The listing is to be printed word for word, pictures omitted.
╭─ MATERIAL PROVIDED
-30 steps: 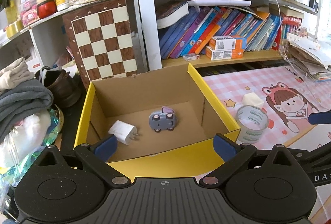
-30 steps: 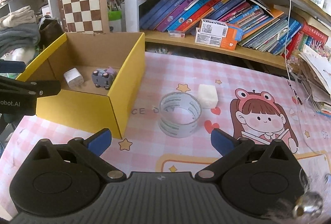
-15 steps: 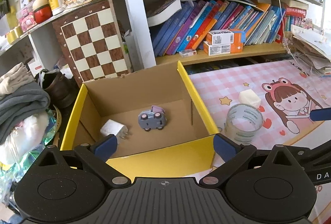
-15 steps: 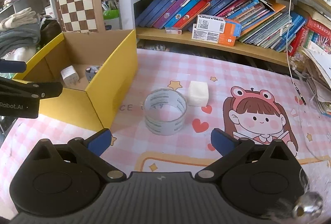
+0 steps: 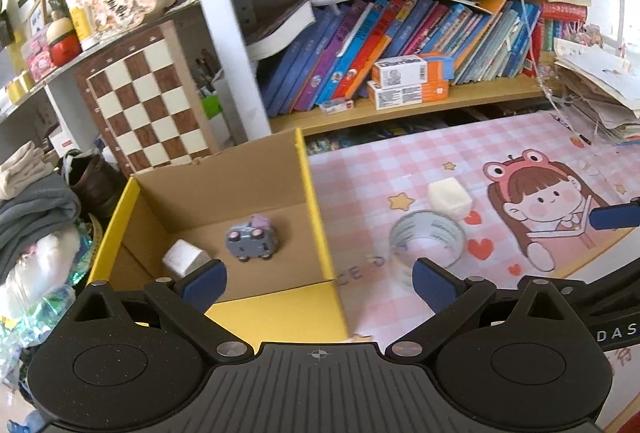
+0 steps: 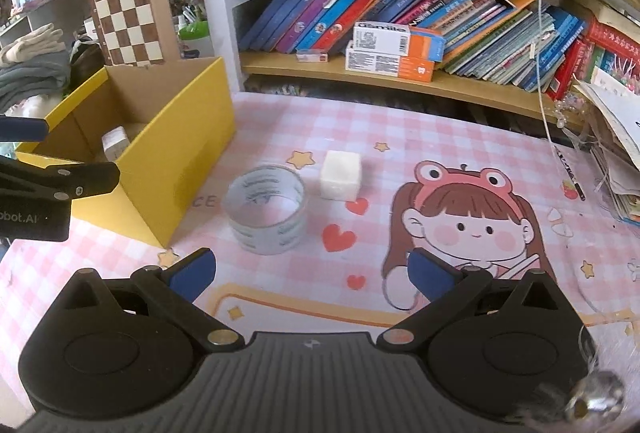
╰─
REPLY:
-30 steps: 
-30 steps: 
-15 steps: 
-15 steps: 
+0 steps: 
+0 steps: 

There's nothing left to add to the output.